Companies that pay dividends tend to have consistent positive net income. Income investors use dividend yield and dividend growth rate to measure the total return capability of a dividend-paying stock. As a rule of thumb and not intended for mathematical rigor (see here), the sum of the dividend yield and dividend growth rate approximates the expected total return. Although its interim dividend remained unchanged, it reported a 51% fall in earnings for the first six months of 2023, compared to the same period in 2022. Its generous yield is due more to a falling share price than exceptional shareholder returns. In fact this FTSE company has reined-in its plans to cut oil production through the rest of the decade.
BP Dividend Calendar
And in this era of high crude prices — and following the exit of green energy advocate Bernard Looney as chief executive in recent days — the business could double down on its oil and gas operations still further. It isn’t shocking that ExxonMobil would be able to increase its dividend in a year like 2022 when oil was hitting $120 per barrel. That’s the easy part, given that just about all energy stocks were gushing profits at that point. But what about in 2020, when pandemic-driven economic shutdowns pushed oil to a low point? It was so bad that, for a brief moment, the price of a barrel of West Texas Intermediate crude, a key U.S. energy benchmark, fell below zero. The annual dividend still ended up higher than it was in the previous year.
You’re reading a free article with opinions that may differ from The Motley Fool’s Premium Investing Services. Become a Motley Fool member today to get instant access to our top analyst recommendations, in-depth research, investing resources, and more.
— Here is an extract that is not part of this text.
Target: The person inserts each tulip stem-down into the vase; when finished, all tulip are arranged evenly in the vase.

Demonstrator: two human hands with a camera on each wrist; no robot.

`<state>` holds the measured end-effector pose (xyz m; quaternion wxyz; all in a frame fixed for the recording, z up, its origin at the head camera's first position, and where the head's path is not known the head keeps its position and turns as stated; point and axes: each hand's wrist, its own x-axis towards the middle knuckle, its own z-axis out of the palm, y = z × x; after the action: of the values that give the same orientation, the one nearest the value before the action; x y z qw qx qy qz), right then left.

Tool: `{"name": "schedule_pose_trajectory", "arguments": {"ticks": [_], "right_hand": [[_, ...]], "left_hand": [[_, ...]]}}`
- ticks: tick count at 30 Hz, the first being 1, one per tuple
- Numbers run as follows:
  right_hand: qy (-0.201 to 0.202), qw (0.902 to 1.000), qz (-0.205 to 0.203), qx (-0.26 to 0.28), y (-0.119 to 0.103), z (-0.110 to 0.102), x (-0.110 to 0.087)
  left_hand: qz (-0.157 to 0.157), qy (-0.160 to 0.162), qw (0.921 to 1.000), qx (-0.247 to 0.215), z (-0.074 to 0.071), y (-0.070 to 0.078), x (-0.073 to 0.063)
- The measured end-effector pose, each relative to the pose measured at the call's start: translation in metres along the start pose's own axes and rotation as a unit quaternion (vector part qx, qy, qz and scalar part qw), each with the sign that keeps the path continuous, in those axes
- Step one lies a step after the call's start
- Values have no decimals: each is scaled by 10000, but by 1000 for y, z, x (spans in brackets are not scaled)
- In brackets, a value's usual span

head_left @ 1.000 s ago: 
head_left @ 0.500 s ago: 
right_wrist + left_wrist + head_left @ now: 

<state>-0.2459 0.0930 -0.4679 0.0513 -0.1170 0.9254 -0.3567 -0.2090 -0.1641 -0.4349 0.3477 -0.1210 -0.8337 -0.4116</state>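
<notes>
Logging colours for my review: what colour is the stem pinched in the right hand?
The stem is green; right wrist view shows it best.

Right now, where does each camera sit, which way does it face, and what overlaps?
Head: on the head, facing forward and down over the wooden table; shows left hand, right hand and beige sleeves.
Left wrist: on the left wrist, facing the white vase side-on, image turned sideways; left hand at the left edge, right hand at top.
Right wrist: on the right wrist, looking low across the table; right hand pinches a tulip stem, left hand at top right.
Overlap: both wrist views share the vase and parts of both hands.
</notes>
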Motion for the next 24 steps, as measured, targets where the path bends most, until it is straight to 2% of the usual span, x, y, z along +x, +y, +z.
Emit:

Some may argue BP under the leadership of CEO Bernard Looney will be transformed into a renewable pivot points trading powerhouse. That may well be true from a viewpoint of company-wide decarbonization, but I believe what Mr. Looney is doing at BP may turn out to be extremely detrimental for income investors. It is worth emphasizing the presence of an economic moat is imperative to securing a reliable stream of dividends, especially for strategy 1 and strategy 2.
As an investor, you want to buy stocks with the highest probability of success. That means you want to buy stocks with a Zacks Rank #1 or #2, Strong Buy or Buy, which also has a Score of an A or a B in your personal trading style. Writes about the intersection of corporate oil and climate policy. Has reported on politics, economics, migration, nuclear diplomacy and business from Cairo, Vienna and elsewhere. In May, BP slowed down the pace of its quarterly buyback programme to $1.75 billion from $2.75 billion in the previous three months, prompting its largest daily share drop in more than three years. Gold helps investors sleep soundly as it preserves wealth and creates a hedge against inflation.